2. Les volontaires de 1791
L'Assemblée constituante, tout en donnant au roi le commandement de cette armée, avait pris des mesures pour pouvoir la contrôler. Elle le fit encore plus étroitement au moment de la fuite du roi, où des commissaires furent envoyés aux armées pour leur faire prêter un serment de fidélité. Ce fut cette fuite du roi qui produisit la création d'une nouvelle armée, celle des bataillons de volontaires nationaux de 1791. Quelque temps avant la fuite du souverain, puis au moment de l'événement, des volontaires issus de la Garde nationale s'étaient levés pour défendre le régime contre une attaque éventuelle des puissances européennes. L'Assemblée légalisa ces levées et demanda aux départements de fournir 100 000 volontaires.
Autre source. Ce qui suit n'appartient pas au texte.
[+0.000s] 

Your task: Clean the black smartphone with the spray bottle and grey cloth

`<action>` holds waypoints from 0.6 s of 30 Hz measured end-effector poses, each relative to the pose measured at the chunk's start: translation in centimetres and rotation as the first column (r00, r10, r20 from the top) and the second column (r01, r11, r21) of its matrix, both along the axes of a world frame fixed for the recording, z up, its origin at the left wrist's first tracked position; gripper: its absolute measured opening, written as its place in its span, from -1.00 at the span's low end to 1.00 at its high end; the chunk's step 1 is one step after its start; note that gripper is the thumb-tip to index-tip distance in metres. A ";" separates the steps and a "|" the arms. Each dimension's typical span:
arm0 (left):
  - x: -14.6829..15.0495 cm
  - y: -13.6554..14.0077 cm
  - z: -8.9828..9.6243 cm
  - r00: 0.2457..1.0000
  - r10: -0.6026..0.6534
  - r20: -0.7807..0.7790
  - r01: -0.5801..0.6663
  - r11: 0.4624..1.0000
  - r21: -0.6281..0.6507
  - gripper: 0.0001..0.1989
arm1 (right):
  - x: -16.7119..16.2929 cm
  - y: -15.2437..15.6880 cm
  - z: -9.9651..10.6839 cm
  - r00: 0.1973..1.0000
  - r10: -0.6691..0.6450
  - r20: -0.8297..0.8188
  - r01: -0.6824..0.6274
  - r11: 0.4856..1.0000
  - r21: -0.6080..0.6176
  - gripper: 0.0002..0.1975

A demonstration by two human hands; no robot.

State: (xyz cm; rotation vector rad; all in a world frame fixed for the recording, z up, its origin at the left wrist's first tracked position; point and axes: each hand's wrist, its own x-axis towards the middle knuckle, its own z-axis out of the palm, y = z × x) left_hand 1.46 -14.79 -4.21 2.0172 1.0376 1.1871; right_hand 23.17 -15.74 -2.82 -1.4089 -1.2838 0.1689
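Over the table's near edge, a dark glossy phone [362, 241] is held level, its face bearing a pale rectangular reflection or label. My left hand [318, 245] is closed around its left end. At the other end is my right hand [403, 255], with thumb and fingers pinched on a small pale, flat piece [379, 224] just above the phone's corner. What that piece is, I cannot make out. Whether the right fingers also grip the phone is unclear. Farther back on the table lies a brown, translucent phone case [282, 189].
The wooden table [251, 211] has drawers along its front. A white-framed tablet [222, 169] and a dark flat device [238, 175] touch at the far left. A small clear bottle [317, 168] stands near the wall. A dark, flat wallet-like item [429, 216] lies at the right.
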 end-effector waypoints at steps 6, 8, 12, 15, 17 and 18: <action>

Les plus gros contingents et les plus rapidement fournis le furent par les départements frontières et par ceux de la Seine, de la Seine-et-Marne ou de Rhône-et-Loire ; certains, comme dans la région aquitaine ou dans celle du Massif central avaient été, en grande partie, exceptés ; ceux du Finistère et des Côtes-du-Nord, où les effets de la politique religieuse se faisaient sentir, donnèrent moins qu'on avait espéré. Au total, ce fut une troupe jeune – plus des trois quarts avaient moins de vingt-cinq ans – formée plus souvent d'artisans que de paysans. Dans le 1er et le 2e bataillon d'Ille-et-Vilaine, par exemple, des bouchers, des boulangers, des tailleurs d'habits et des tisserands voisinaient avec des clercs de procureurs et des étudiants. Troupe encadrée par des bourgeois, mais marquée encore par le « compromis » tenté avec l'aristocratie libérale : des nobles encadrèrent les bataillons aux côtés d'avocats, de notaires, de procureurs, d'huissiers, de greffiers et de quelques artisans (menuisiers, peintres ou charpentiers). Un Jean François Cornu de la Poype, fils du comte de Serrières, baron de Corsant, ancien officier de l'armée royale, fut lieutenant-colonel du 2e bataillon de Seine-et-Oise tandis que le négociant Jean Lalanne se trouva placé à la tête du 3e bataillon des Basses-Pyrénées. Tout distinguait cette armée nouvelle de l'armée royale : l'habit aux couleurs nationales, la paye plus élevée, la discipline s'accordant à des citoyens qui, engagés pour une campagne, se considéraient, sous l'habit militaire, comme des membres du peuple « souverain ». Les chefs étaient élus par la troupe mais, il est vrai, sous la surveillance des autorités municipales ou départementales. Le bataillon une fois formé, le drapeau béni, un aumônier était élu ; il serait comme « l'œil et l'oreille » des officiers municipaux restés au pays.